Gallatin could get more than $500,000 from Sumner County to help build the city's next fire station. The county's seven-member Emergency Services Committee unanimously approved a request from the city Monday to spend up to $560,500 for an ambulance bay and sleeping quarters for Sumner County Emergency Medical Services at the new station planned at the corner of Clear Lake Meadows and Nichols Lane near state Route 109.
The measure, which would still need to be approved by the full county commission, is expected to be discussed by the budget committee Dec. 12.
"It's a Sumner County ambulance service and it may be located in Gallatin, but when we leave here this afternoon, one of us may need that ambulance right here," said Sumner County Commissioner Paul Decker, who also serves on the emergency services committee. "It's for all of Sumner County and I think the prospects of us maybe having to do (this) in other parts of the county are very high, but I don't think that's a bad thing."

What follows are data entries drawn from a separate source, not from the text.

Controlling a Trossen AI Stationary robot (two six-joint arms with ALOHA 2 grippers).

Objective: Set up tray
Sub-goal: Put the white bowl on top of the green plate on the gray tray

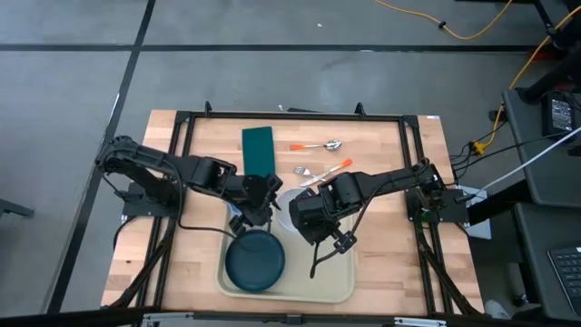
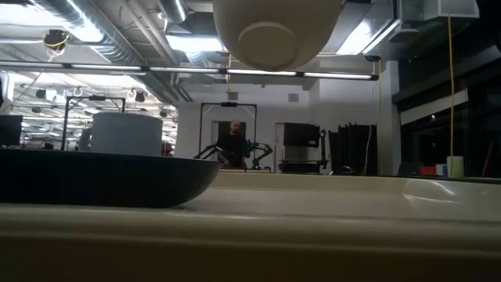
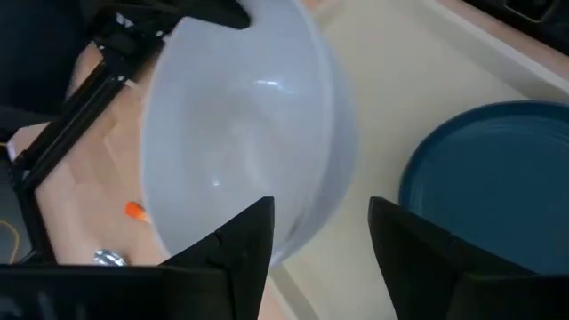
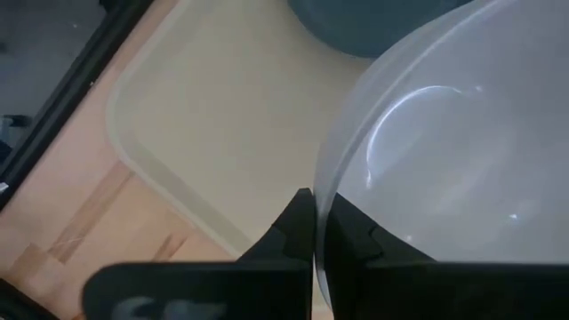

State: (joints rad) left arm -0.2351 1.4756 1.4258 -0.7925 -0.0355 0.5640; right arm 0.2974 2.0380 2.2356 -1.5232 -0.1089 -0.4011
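Closest to the table-level camera runs the pale front rim of the tray (image 2: 250, 235), which in the overhead view lies at about 6 o'clock on the wooden table (image 1: 427, 263), its long side toward the front edge. A dark blue plate (image 1: 255, 261) already sits in the tray's 9 o'clock half, leaving the 3 o'clock half bare. Above the tray's back rim hangs a white bowl (image 4: 444, 169), lifted clear of the surface; the low view shows its underside floating overhead. The right gripper (image 4: 317, 233) is clenched on the bowl's rim, fingers pinching the thin wall between them. The left gripper (image 3: 320, 233) hovers just beside the same bowl with its fingers spread apart and nothing between them, so it looks released from the bowl, or not yet gripping it. Off toward 12 o'clock on the table lie a dark green napkin (image 1: 258, 149), a spoon (image 1: 317, 145) and a fork (image 1: 320, 171) with orange handles, all well outside the tray. My reading is that the step in hand is carrying the bowl into the tray. The next move calls for the right arm to bring the bowl over the bare half, lower it level so it lands flat beside the plate without clipping it, then let go, while the left arm keeps clear.
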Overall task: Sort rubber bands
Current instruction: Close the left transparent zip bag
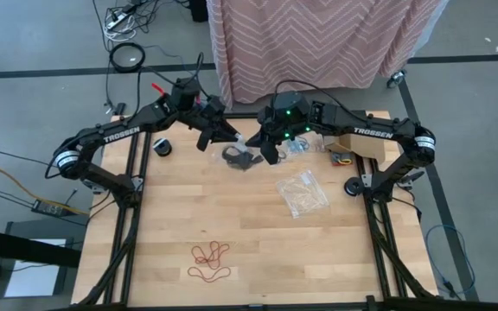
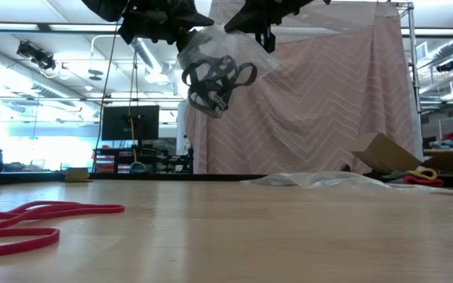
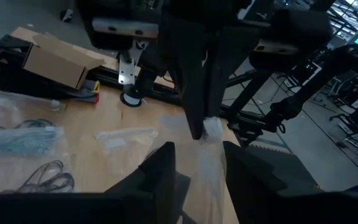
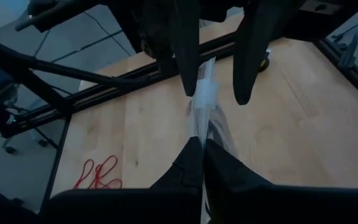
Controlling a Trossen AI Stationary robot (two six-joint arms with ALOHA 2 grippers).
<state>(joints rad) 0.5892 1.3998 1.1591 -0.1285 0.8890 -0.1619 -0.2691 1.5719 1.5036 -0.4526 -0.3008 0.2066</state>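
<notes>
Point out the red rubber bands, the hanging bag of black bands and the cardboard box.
red rubber bands (image 1: pixel 210 260): high view, middle of the cluster.
bag of black bands (image 2: pixel 215 81): low view, the dark loops inside.
cardboard box (image 1: pixel 355 142): high view, its top face.

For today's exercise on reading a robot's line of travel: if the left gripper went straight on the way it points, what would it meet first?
Probably the clear plastic bag hanging just ahead of the left gripper, then the right arm's fingers holding it; depth is uncertain.
</notes>
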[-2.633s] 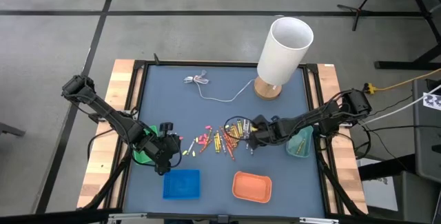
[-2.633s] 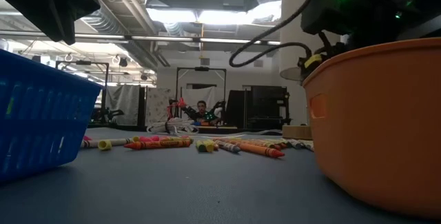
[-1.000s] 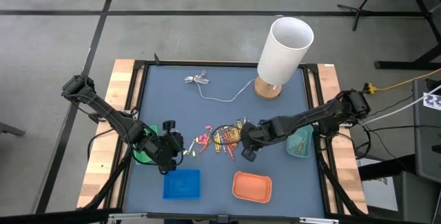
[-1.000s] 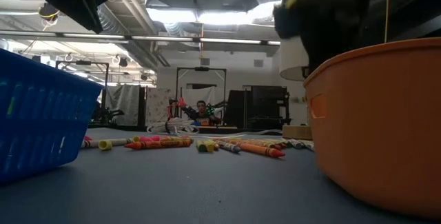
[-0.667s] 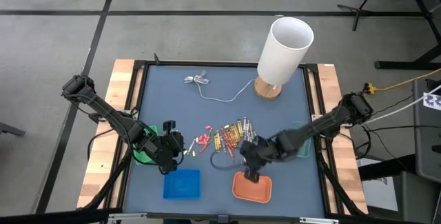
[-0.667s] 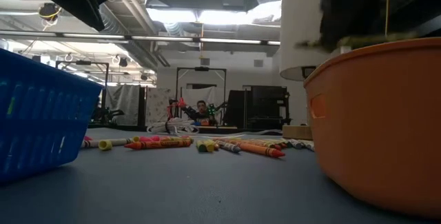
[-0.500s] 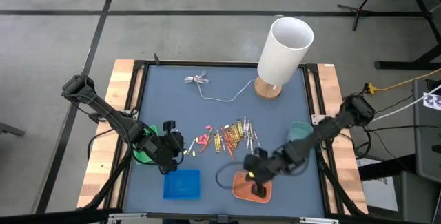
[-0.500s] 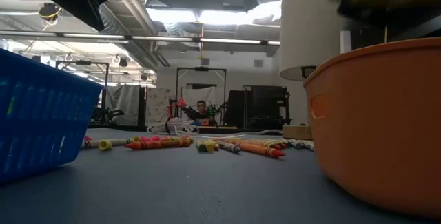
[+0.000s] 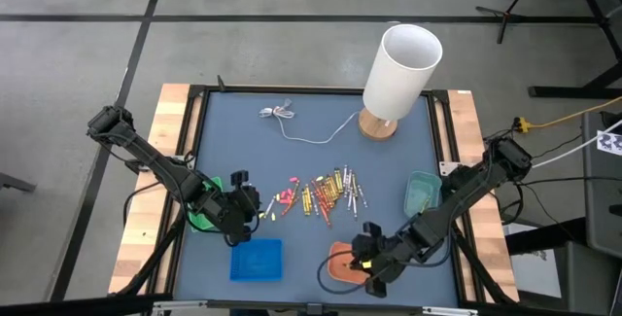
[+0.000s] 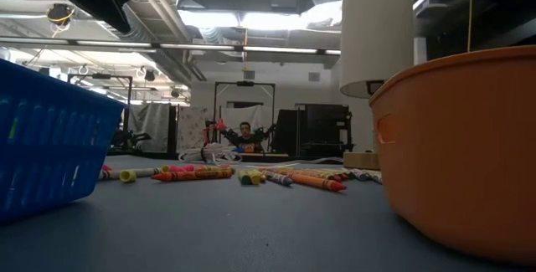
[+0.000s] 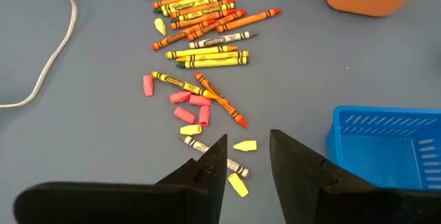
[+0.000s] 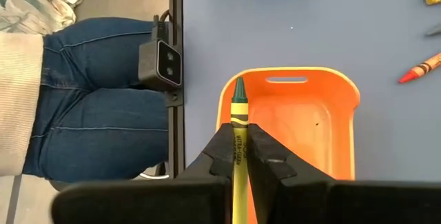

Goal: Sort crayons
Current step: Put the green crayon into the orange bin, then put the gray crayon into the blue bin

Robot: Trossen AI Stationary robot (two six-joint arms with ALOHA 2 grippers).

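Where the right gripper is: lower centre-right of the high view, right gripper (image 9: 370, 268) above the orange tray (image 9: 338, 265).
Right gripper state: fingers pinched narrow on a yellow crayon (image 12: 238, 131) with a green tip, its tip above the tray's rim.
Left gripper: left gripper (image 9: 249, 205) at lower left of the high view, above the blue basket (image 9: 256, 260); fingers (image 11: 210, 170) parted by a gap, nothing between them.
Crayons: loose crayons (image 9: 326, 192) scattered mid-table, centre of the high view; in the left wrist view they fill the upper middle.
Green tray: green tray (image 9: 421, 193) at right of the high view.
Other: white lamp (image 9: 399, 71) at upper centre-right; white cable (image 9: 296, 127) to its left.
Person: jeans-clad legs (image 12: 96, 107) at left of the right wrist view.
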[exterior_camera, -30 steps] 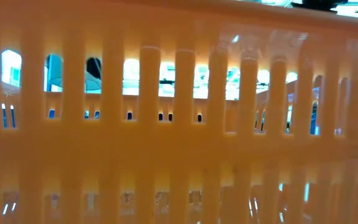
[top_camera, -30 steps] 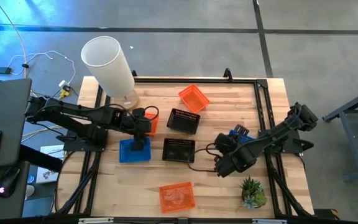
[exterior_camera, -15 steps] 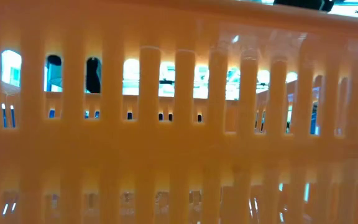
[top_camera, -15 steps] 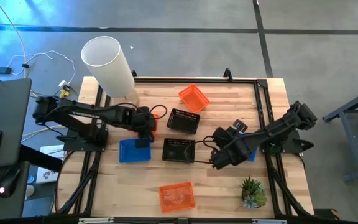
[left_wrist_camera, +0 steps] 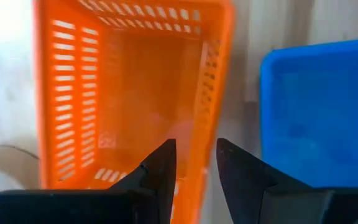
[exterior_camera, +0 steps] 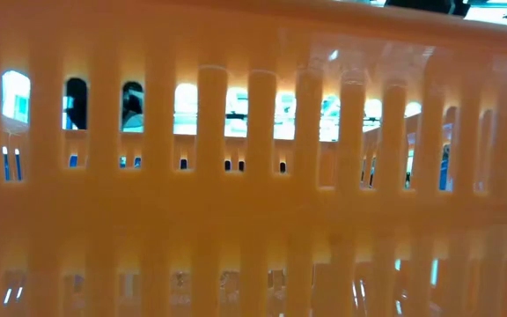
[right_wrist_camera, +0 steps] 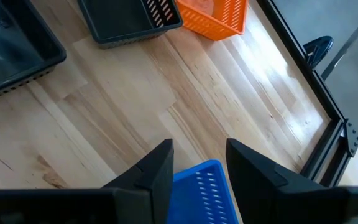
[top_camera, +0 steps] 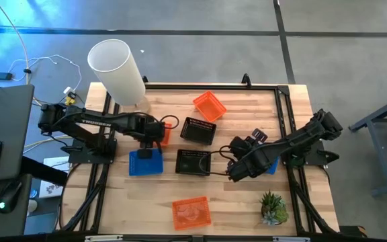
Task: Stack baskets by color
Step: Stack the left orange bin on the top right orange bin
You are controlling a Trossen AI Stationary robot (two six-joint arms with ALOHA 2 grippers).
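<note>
The left gripper (left_wrist_camera: 194, 163) is pinching the side wall of an orange basket (left_wrist_camera: 123, 87), fingers either side of the rim, just beside the blue basket (top_camera: 145, 163) on the table (top_camera: 247, 208). The right gripper (right_wrist_camera: 197, 165) is gripping the wall of another blue basket (right_wrist_camera: 204, 190) right of the two black baskets (top_camera: 195, 148). More orange baskets are sitting far (top_camera: 209, 105) and near (top_camera: 191, 212).
</note>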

Gallatin city leaders chose to seek funding from the county for the EMS portion of the 13,000-square-foot station after they were informed in October that it would cost an estimated $3.3 million to build the facility. The city has $1.8 million budgeted for the project.
Currently, it takes an ambulance between eight and 13 minutes to respond to some areas along Lock 4 Road between Nashville Pike and Peach Valley Road from the nearest station on Airport Road, according to Sumner County EMS data.
Gallatin-based Goodall Homes has plans to build 233 new homes in the immediate area of the proposed fire station. Of those, the 206-unit Patterson Farms development is expected to be completed by 2020, according to an estimated timeline for construction submitted earlier this year to the city's planning department.